WHAT YOU WILL DO →
Your answer must be the full listing, word for word, with no images in it.
Top of DATASET EXTRACT
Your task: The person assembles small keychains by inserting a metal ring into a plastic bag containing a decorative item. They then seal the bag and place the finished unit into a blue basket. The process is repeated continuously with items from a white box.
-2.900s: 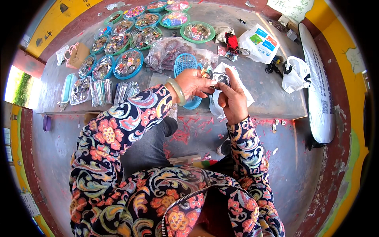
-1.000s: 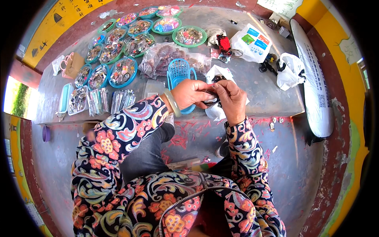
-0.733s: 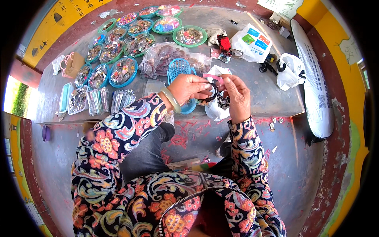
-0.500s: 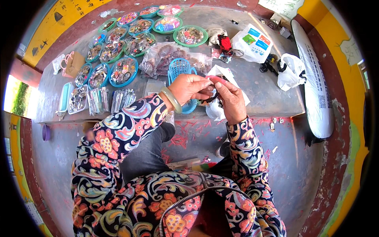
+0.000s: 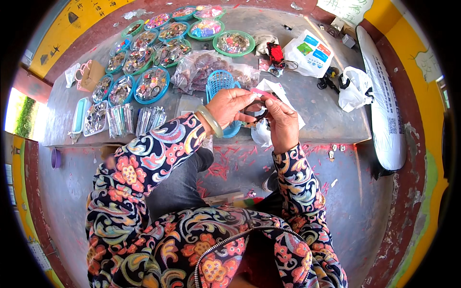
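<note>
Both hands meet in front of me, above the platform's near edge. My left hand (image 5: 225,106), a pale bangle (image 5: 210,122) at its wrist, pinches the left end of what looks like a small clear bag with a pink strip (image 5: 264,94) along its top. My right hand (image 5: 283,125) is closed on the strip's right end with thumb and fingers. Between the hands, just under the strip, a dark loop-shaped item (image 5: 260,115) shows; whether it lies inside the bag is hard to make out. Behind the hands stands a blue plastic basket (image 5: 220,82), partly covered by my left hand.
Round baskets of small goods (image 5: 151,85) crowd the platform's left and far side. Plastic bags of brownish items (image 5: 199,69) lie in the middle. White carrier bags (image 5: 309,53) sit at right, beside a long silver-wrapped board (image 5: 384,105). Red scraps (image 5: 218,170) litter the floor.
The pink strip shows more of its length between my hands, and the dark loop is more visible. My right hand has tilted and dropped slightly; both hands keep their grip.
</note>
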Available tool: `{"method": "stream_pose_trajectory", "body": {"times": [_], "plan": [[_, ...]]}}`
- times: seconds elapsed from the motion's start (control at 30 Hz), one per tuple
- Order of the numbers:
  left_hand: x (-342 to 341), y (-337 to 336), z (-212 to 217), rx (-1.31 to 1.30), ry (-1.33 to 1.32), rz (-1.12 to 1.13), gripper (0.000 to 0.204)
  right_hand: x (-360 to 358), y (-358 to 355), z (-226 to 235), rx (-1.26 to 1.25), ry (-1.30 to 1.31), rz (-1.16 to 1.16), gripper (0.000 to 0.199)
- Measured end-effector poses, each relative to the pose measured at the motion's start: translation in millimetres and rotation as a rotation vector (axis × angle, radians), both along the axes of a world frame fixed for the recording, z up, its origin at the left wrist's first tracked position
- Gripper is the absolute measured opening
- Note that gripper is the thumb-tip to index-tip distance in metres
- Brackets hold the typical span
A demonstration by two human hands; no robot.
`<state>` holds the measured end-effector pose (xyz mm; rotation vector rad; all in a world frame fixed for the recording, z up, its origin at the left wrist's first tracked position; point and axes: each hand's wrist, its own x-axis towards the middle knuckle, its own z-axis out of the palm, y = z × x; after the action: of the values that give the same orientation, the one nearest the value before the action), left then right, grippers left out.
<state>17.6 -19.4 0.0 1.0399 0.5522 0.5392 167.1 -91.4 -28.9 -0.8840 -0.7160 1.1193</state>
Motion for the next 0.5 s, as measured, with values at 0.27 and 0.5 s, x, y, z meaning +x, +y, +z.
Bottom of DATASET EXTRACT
ANSWER BELOW →
Your task: The person assembles small keychains by inserting a metal ring into a plastic bag containing a decorative item. They then seal the bag and place the finished unit into a blue basket. The process is repeated continuously with items from a white box.
-2.900s: 
-1.000s: 
-0.733s: 
-0.500s: 
+0.000s: 
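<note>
Both hands meet in front of me, above the platform's near edge. My left hand (image 5: 225,106), a pale bangle (image 5: 210,122) at its wrist, pinches the left end of what looks like a small clear bag with a pink strip (image 5: 264,94) along its top. My right hand (image 5: 283,125) is closed on the strip's right end with thumb and fingers. Between the hands, just under the strip, a dark loop-shaped item (image 5: 260,115) shows; whether it lies inside the bag is hard to make out. Behind the hands stands a blue plastic basket (image 5: 220,82), partly covered by my left hand.
Round baskets of small goods (image 5: 151,85) crowd the platform's left and far side. Plastic bags of brownish items (image 5: 199,69) lie in the middle. White carrier bags (image 5: 309,53) sit at right, beside a long silver-wrapped board (image 5: 384,105). Red scraps (image 5: 218,170) litter the floor.
The pink strip shows more of its length between my hands, and the dark loop is more visible. My right hand has tilted and dropped slightly; both hands keep their grip.
</note>
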Available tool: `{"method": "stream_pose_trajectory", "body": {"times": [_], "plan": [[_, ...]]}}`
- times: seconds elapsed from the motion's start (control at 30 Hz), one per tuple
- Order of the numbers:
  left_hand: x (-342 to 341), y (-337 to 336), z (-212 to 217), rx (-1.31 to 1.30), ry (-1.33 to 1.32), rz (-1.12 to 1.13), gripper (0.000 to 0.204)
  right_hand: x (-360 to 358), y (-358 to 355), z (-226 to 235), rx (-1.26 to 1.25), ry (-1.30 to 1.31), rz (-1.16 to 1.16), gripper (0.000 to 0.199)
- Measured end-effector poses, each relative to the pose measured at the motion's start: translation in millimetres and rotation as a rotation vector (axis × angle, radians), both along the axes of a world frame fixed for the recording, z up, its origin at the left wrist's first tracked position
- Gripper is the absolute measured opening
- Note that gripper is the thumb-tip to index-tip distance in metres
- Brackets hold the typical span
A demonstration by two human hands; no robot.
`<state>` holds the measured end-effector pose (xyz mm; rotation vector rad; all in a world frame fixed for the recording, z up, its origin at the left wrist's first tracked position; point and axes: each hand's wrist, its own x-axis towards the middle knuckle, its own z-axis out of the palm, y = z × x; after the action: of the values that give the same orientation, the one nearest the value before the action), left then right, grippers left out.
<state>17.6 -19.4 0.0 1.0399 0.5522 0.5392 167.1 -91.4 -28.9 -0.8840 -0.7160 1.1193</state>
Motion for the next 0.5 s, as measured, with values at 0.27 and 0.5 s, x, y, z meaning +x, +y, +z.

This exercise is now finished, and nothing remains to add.